La inflación subyacente, que muestra los precios sin componentes volátiles como los costes de la energía y los alimentos, se situó en el 2,4% en febrero, frente al 2,2% registrado en enero.

«Aunque los inversores puedan ver esta medida de forma negativa, es importante tener en cuenta el contexto», afirma Michael Field, estratega jefe de mercados europeos de Morningstar. «Esta cifra sigue estando por debajo del objetivo del 2% del Banco Central Europeo, un punto en torno al cual ha oscilado durante algún tiempo. ¿Debemos estar atentos a la dirección que toma? Sí, pero ¿hay motivos para preocuparse ahora? Rotundamente no».

Según las estimaciones de Eurostat, la inflación de los servicios siguió siendo el factor que más contribuyó a la inflación, con un 3,4% en febrero, frente al 3,2% de enero. Los precios de los alimentos, el alcohol y el tabaco subieron un 2,6%, manteniéndose estables en comparación con enero, mientras que los precios de los productos industriales no energéticos aumentaron un 0,7%, ligeramente por encima de los de enero.

Por el contrario, los precios de la energía cayeron un 3,2% interanual en febrero, frente al descenso del 4% registrado en enero.

Cómo el conflicto con Irán podría impulsar la inflación en la zona euro

El 28 de febrero, Estados Unidos e Israel lanzaron ataques contra Irán. Los precios del petróleo se dispararon cuando el transporte marítimo a través del estrecho de Ormuz, un punto neurálgico para el suministro mundial de petróleo, se ralentizó hasta casi paralizarse durante el fin de semana. Los precios de la gasolina también subieron el 2 de marzo, después de que Qatar Energy detuviera la producción de GNL tras el ataque con drones iraníes contra la mayor instalación de exportación del mundo, Ras Laffan.

Las posibles perturbaciones en el suministro de petróleo y los riesgos geopolíticos siguen siendo variables cruciales para la evolución futura de la inflación.

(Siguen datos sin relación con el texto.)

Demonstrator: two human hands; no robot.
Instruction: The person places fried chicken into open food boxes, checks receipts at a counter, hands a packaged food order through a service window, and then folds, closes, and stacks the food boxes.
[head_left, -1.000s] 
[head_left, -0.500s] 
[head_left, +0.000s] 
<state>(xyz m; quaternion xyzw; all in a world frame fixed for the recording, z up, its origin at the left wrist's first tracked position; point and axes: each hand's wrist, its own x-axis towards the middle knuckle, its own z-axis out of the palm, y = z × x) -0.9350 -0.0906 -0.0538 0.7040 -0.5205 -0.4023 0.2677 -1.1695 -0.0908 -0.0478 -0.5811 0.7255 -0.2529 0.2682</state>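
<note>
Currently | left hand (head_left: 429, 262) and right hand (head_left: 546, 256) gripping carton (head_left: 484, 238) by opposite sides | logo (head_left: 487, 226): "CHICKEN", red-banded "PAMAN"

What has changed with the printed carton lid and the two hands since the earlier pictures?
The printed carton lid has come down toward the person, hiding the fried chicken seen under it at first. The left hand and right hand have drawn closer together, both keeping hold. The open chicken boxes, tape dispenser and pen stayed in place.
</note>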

«La agitación en Oriente Medio provocará un aumento de los precios de la energía, ya que la interrupción del suministro de petróleo debería continuar durante el próximo trimestre y los precios del gas en Europa se verán impulsados al alza debido a la necesidad de reponer las reservas», afirma Riccardo Marcelli Fabiani, economista sénior de Oxford Economics. «Sin embargo, no se debe exagerar el impacto, ya que el suministro de petróleo está empezando a superar gradualmente a la demanda y la energía tiene un peso reducido en la cesta general del IPC».

Según Richard Flax, director de inversiones de Moneyfarm, el panorama inflacionista en la Unión Europea «parece más equilibrado hoy que en los últimos años», sin embargo, «este escenario no está exento de riesgos», entre ellos, una crisis en el suministro de petróleo.

¿Recortará el BCE los tipos de interés en marzo?

La próxima reunión sobre política monetaria del BCE tendrá lugar en Fráncfort el 19 de marzo, y los economistas esperan que los tipos de interés se mantengan estables.

Según Field, de Morningstar, los bancos centrales «caminan por la cuerda floja», intentando estimular la economía sin provocar inflación. «Pero, dado que la inflación sigue por debajo del nivel objetivo, deberían inclinarse más por impulsar el crecimiento económico en 2026».

Marcelli Fabiani afirma que es poco probable que el Banco Central Europeo modifique los tipos de interés en la reunión que celebrará dentro de dos semanas: «El limitado repunte de los precios de la energía, el aumento de la inflación de los servicios en el mes, pero con una tendencia general a la baja, y un componente muy bajo de los productos industriales no energéticos hacen que la inflación galopante quede descartada».

Un panorama mixto en la zona euro

La inflación varió considerablemente en el conjunto de la Unión, con tasas anuales que oscilaron entre el 1,1% en Francia y el 4,0% en Eslovaquia.

La inflación alemana se situó en el 2,0%, por debajo de lo esperado. Francia, con un 1,1%, y España, con un 2,5%, superaron las expectativas. El consenso se situaba en el 0,8% para Francia y el 2,3% para España. La inflación italiana se situó en el 1,6%, frente al 1,0% de enero. La inflación holandesa fue del 2,3% interanual.